> **Required work**
Repeat the following data exactly, omitting pictures.

Records from a data collection
□ □ □ □
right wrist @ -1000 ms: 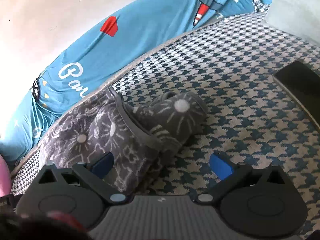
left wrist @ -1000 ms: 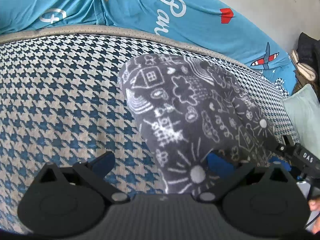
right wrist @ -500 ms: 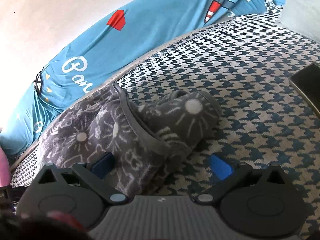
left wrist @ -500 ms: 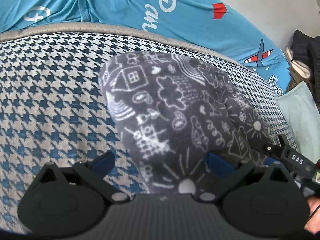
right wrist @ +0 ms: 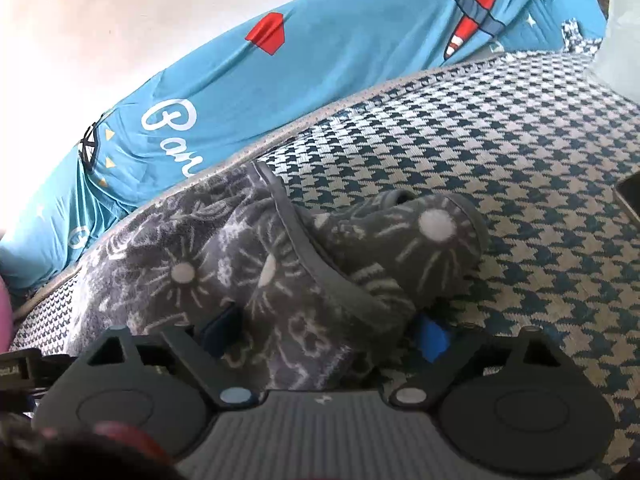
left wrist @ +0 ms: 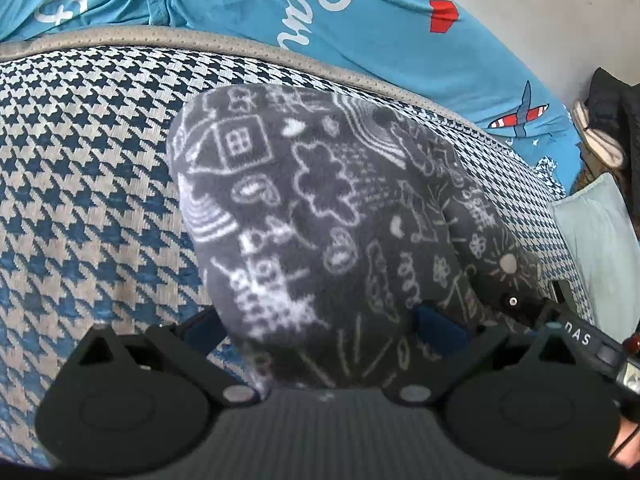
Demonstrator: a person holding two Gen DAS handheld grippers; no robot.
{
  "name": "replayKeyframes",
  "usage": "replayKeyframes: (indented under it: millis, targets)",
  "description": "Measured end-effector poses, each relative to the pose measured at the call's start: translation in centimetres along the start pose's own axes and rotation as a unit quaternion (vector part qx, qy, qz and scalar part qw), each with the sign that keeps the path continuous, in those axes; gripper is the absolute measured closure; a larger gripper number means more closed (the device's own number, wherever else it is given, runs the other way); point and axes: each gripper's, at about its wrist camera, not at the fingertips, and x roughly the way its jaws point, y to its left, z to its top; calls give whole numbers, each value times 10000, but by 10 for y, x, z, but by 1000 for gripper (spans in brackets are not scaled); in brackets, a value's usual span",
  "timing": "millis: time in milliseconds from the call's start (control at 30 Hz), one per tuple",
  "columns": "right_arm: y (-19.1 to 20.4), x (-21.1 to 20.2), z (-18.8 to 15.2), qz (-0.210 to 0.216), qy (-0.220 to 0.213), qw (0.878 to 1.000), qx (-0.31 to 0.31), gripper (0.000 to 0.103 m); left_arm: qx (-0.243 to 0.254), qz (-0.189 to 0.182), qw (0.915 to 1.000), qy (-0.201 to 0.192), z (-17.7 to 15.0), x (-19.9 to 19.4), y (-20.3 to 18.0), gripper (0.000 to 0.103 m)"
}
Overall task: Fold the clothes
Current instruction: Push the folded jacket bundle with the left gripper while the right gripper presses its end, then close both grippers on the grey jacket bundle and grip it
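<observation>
A grey fleece garment (left wrist: 320, 216) printed with white doodles lies folded in a bundle on the blue-and-white houndstooth mat (left wrist: 88, 168). In the left wrist view my left gripper (left wrist: 320, 328) is open, its blue pads (left wrist: 438, 330) on either side of the bundle's near end. In the right wrist view the garment (right wrist: 280, 264) shows a hemmed edge and a rolled end pointing right. My right gripper (right wrist: 328, 334) is open too, with the cloth's near edge between its fingers. The right gripper's body (left wrist: 576, 336) shows at the bundle's right side in the left wrist view.
A bright blue sheet (left wrist: 360, 28) with aeroplane prints runs along the mat's far edge, under a pale wall. A pale green pillow (left wrist: 596, 240) lies at the right. A flat dark object (right wrist: 630, 196) rests on the mat (right wrist: 520, 168) at the right edge.
Both grippers have moved in towards the garment. Its near edges now lie between each pair of fingers. The fingers' spacing has stayed the same.
</observation>
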Motion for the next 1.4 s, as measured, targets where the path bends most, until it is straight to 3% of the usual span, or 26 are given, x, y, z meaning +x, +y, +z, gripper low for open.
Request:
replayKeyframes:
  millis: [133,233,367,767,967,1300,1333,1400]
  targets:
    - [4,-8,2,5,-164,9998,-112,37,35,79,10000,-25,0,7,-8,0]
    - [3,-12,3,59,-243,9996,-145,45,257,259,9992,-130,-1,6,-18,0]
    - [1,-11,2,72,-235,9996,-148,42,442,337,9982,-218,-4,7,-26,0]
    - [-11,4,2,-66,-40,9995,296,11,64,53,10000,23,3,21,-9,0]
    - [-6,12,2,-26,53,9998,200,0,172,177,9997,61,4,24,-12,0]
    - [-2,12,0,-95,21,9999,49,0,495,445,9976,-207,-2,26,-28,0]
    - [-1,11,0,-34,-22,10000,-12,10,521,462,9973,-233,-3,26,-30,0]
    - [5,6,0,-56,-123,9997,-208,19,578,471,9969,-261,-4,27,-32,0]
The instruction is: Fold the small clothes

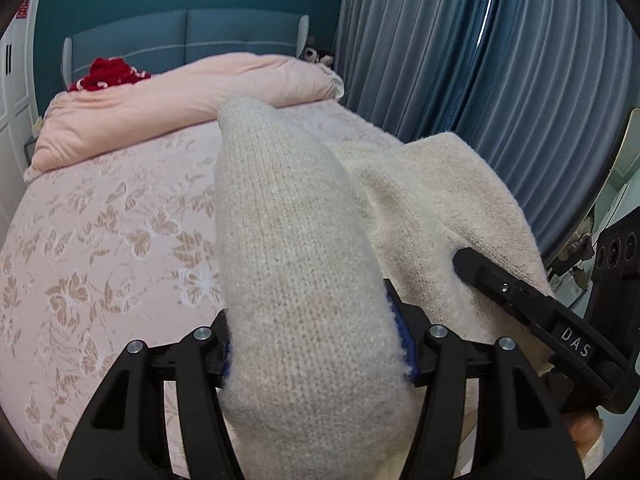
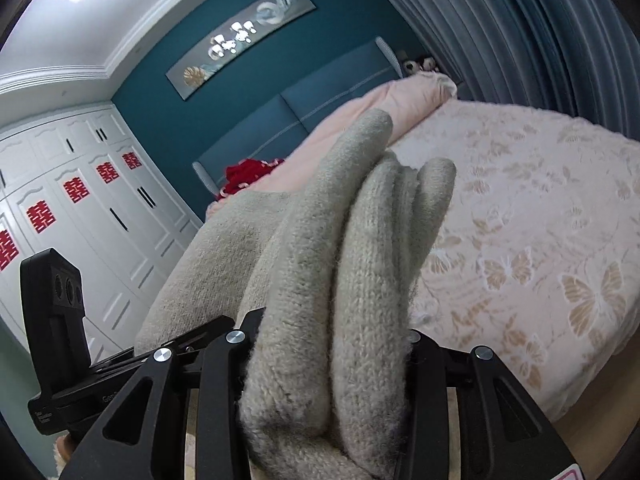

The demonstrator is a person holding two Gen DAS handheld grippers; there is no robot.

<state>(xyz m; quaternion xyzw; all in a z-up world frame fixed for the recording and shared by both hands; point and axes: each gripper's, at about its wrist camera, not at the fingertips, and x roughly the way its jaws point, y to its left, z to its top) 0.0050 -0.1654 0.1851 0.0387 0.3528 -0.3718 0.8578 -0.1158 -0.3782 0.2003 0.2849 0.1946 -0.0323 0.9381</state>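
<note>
Both the left gripper (image 1: 316, 344) and right gripper (image 2: 326, 354) are clenched on the cream knitted sweater (image 1: 296, 240) — I'd keep it taut and lay it flat mid-bed, on the pink floral bedspread (image 1: 108, 220).

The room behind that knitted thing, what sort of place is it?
A bedroom, most likely: a bed with a floral pink cover, a padded blue headboard, and white wardrobe doors along one wall.

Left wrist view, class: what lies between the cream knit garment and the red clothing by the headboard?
The folded pink duvet, lying across the bed between the cream knit garment and the red clothing.
</note>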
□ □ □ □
> **Solution for this task**
right wrist @ -1000 ms: 
left wrist @ -1000 ms: 
right wrist @ -500 ms: 
left wrist @ -500 ms: 
right wrist @ +0 ms: 
left wrist @ +0 ms: 
Demonstrator: a person holding two Gen DAS handheld grippers; no robot.
{
  "name": "replayKeyframes",
  "usage": "replayKeyframes: (indented under it: millis, targets)",
  "description": "Measured end-effector poses, each relative to the pose measured at the call's start: translation in centimetres along the start pose's own axes and rotation as a unit quaternion (vector part qx, qy, qz and scalar part qw), each with the sign that keeps the path continuous, in those axes; gripper is the absolute measured closure; a larger gripper number means more closed (the device's own number, wherever else it is given, runs the other way); point and axes: each gripper's, at about its wrist camera, not at the fingertips, and x roughly the way its jaws point, y to its left, z to its top; calls give whole numbers, each value times 10000, but by 10 for y, x, z, but by 1000 for gripper (spans in brackets are not scaled); in brackets, a value's usual span",
  "timing": "millis: time in milliseconds from the call's start (control at 30 Hz), one per tuple",
  "columns": "right_arm: y (-19.1 to 20.4), x (-21.1 to 20.2), z (-18.8 to 15.2), qz (-0.210 to 0.216), qy (-0.220 to 0.213), qw (0.878 to 1.000), qx (-0.31 to 0.31), gripper (0.000 to 0.103 m); left_arm: qx (-0.243 to 0.254), qz (-0.189 to 0.182), qw (0.915 to 1.000), qy (-0.201 to 0.192), z (-17.7 to 15.0), x (-19.9 to 19.4), y (-20.3 to 18.0), gripper (0.000 to 0.103 m)"
}
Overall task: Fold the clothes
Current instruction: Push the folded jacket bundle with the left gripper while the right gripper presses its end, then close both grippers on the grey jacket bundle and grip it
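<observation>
A grey fleece garment (left wrist: 320, 216) printed with white doodles lies folded in a bundle on the blue-and-white houndstooth mat (left wrist: 88, 168). In the left wrist view my left gripper (left wrist: 320, 328) is open, its blue pads (left wrist: 438, 330) on either side of the bundle's near end. In the right wrist view the garment (right wrist: 280, 264) shows a hemmed edge and a rolled end pointing right. My right gripper (right wrist: 328, 334) is open too, with the cloth's near edge between its fingers. The right gripper's body (left wrist: 576, 336) shows at the bundle's right side in the left wrist view.
A bright blue sheet (left wrist: 360, 28) with aeroplane prints runs along the mat's far edge, under a pale wall. A pale green pillow (left wrist: 596, 240) lies at the right. A flat dark object (right wrist: 630, 196) rests on the mat (right wrist: 520, 168) at the right edge.
Both grippers have moved in towards the garment. Its near edges now lie between each pair of fingers. The fingers' spacing has stayed the same.
</observation>
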Motion for the next 1.4 s, as measured, targets where the path bends most, until it is straight to 3% of the usual span, or 26 are given, x, y, z meaning +x, +y, +z, gripper low for open.
Request:
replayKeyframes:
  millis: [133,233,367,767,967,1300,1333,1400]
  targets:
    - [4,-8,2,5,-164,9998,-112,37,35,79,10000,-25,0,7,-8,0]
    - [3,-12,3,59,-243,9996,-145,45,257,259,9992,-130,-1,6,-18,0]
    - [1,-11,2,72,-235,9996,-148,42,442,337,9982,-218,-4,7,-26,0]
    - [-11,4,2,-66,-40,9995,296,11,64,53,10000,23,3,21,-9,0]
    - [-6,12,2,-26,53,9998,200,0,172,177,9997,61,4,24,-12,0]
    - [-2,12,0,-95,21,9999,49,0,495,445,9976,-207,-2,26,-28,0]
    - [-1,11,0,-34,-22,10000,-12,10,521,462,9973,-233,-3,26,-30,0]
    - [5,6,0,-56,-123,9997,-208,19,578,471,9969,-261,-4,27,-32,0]
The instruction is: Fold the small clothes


The demonstrator is a person holding two Gen DAS handheld grippers; there is no robot.

<state>(xyz m; quaternion xyzw; all in a z-up world frame fixed for the recording and shared by both hands; point and axes: each gripper's, at about its wrist camera, not at the fingertips, and x roughly the way its jaws point, y to its left, z to its top) 0.0050 -0.1654 0.1851 0.0387 0.3528 -0.3718 0.8578 -0.1158 -0.3782 0.2003 0.2849 0.1946 -0.0323 0.9381</state>
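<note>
Both the left gripper (image 1: 316, 344) and right gripper (image 2: 326, 354) are clenched on the cream knitted sweater (image 1: 296, 240) — I'd keep it taut and lay it flat mid-bed, on the pink floral bedspread (image 1: 108, 220).

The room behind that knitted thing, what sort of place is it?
A bedroom, most likely: a bed with a floral pink cover, a padded blue headboard, and white wardrobe doors along one wall.

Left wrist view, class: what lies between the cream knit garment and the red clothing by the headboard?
The folded pink duvet, lying across the bed between the cream knit garment and the red clothing.
</note>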

With this, the answer is complete.